**TO DO:**
In the data that follows, find the line with "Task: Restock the"; transcribe it, every later line up to the one with "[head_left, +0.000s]", and that line as well, exactly and with no others.

**DATA SECTION:**
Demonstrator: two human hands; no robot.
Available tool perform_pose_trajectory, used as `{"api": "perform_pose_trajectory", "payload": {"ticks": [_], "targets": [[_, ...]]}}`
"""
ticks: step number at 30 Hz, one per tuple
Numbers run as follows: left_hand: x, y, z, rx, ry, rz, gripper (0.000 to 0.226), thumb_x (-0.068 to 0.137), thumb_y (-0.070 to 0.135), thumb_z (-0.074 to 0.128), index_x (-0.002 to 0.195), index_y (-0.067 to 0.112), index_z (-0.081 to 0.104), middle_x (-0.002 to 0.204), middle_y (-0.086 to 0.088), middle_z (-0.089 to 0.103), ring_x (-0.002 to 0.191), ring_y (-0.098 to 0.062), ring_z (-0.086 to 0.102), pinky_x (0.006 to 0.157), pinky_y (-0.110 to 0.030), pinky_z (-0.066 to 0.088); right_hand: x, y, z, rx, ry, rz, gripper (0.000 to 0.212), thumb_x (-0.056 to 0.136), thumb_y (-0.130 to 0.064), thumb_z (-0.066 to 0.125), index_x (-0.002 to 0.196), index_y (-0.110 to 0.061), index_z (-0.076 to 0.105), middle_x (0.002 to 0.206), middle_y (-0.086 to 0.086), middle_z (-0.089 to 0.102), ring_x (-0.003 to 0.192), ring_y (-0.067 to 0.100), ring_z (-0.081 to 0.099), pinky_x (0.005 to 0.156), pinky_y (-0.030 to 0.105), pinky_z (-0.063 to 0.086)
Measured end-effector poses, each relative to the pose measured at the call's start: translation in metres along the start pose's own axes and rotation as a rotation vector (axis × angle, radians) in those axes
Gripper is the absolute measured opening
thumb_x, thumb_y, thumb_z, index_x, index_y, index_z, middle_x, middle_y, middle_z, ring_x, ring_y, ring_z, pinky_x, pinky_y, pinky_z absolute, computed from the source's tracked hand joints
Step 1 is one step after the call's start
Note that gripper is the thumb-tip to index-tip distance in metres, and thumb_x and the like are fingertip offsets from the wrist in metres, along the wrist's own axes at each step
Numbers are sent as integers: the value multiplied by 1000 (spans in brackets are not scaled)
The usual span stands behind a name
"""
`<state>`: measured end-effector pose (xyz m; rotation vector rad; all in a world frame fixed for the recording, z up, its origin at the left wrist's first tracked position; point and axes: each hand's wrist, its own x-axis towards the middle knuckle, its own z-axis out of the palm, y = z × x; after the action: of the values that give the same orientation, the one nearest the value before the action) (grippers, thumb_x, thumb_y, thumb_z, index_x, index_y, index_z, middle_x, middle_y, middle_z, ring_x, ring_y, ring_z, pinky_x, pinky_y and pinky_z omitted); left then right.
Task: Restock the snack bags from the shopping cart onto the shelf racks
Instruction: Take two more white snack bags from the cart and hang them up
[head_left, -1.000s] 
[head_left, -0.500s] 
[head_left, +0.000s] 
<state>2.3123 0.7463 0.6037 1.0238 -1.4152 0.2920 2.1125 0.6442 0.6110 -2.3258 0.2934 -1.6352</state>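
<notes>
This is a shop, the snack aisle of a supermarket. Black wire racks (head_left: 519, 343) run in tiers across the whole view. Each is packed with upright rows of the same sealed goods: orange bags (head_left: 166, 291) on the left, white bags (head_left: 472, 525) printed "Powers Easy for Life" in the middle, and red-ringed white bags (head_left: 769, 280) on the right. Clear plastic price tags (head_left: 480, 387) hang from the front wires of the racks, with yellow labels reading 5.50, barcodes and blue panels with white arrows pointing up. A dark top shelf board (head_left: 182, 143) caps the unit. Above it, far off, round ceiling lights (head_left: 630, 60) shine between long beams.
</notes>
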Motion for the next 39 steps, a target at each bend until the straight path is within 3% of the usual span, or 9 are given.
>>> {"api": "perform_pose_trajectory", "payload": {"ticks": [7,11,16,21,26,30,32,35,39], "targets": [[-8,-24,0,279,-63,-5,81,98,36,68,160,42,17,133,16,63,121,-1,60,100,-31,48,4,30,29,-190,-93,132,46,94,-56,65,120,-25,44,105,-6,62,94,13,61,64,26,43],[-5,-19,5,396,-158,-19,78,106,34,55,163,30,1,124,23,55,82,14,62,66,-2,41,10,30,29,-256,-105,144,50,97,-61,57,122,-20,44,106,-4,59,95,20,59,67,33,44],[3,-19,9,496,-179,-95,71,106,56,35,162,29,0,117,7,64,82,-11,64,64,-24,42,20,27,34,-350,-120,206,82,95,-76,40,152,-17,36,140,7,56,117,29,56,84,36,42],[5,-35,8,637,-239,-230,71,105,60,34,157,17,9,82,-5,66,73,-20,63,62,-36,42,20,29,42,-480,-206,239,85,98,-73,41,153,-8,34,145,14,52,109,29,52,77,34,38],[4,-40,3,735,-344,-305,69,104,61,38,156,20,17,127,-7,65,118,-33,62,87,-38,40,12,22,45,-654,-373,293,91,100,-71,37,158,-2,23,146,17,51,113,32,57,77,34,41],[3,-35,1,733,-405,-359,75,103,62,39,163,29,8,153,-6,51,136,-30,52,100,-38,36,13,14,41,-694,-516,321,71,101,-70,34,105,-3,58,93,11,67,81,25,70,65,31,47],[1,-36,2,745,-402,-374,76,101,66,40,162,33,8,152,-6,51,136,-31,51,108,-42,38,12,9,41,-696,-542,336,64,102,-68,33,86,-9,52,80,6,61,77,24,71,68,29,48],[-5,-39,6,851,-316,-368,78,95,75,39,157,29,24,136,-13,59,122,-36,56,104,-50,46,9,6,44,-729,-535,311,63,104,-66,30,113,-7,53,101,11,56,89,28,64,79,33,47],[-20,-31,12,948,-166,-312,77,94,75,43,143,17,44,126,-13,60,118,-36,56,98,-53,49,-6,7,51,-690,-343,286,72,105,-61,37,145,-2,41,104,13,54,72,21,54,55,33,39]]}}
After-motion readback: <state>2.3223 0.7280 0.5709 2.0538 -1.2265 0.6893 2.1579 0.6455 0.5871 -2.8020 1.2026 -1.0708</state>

**FINISHED EXERCISE:**
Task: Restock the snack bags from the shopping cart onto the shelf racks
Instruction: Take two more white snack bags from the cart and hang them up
[head_left, -1.000s] 
[head_left, -0.500s] 
[head_left, +0.000s] 

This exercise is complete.